Yes, besides the basic automatic contribution arrangement, a plan sponsor can choose an eligible automatic enrollment arrangement (EACA) or a qualified automatic enrollment arrangement (QACA).
- An EACA is a type of automatic contribution arrangement that must uniformly apply the plan’s default percentage to all employees after providing them with a required notice. It may allow employees to withdraw automatic enrollment contributions (with earnings) by making a withdrawal election as required by the terms of the plan (no earlier than 30 days or later than 90 days after the employee’s first automatic enrollment contribution was withheld from the employee’s wages). Employees are 100% vested in their automatic enrollment contributions.

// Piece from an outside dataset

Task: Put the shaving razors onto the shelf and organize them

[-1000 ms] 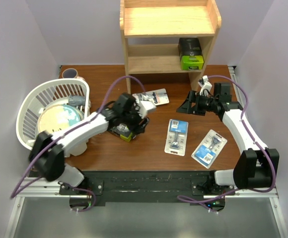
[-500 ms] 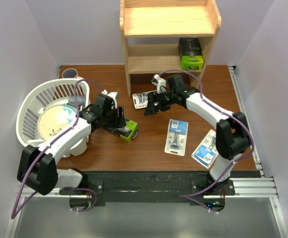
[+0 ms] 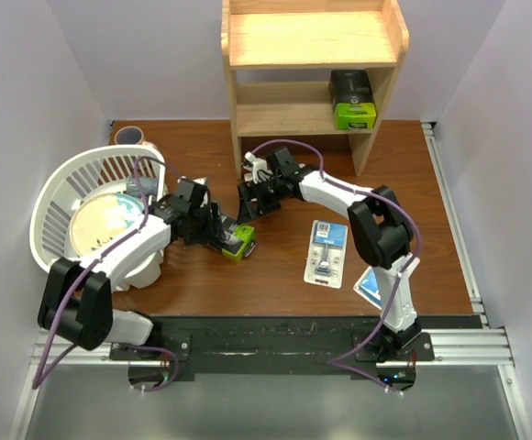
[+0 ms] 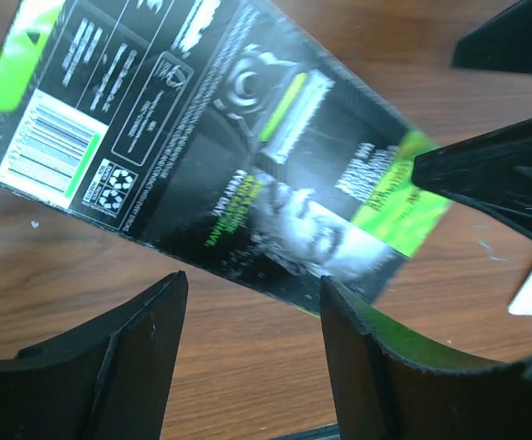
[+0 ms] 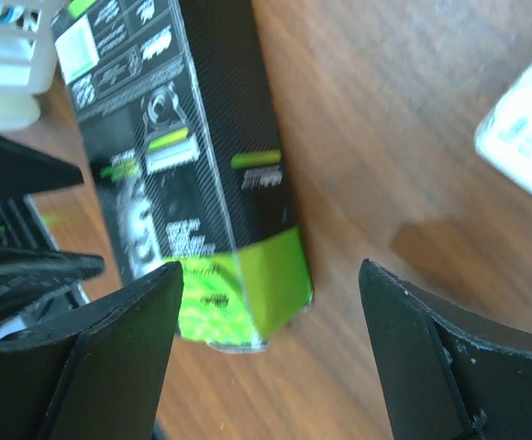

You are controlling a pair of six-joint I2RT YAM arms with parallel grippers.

- A QACA is an automatic contribution arrangement with special “safe harbor” provisions that exempt a 401(k) plan from annual actual deferral percentage (ADP) and actual contribution percentage (ACP) nondiscrimination testing requirements. A QACA must specify a schedule of uniform minimum default percentages starting at 3% and gradually increasing with each year that an employee participates. Under a QACA, an employer must make a minimum of either:
- a matching contribution of 100% of an employee’s contribution up to 1% of compensation, and a 50% matching contribution for the employee’s contributions above 1% of compensation and up to 6% of compensation; or
- a nonelective contribution of 3% of compensation to all participants, including those who choose not to contribute any amount to the plan.
Under a QACA, employees must be 100% vested in the employer’s matching or nonelective contributions after no more than 2 years of service. A QACA may not distribute the required employer contributions due to an employee’s financial hardship.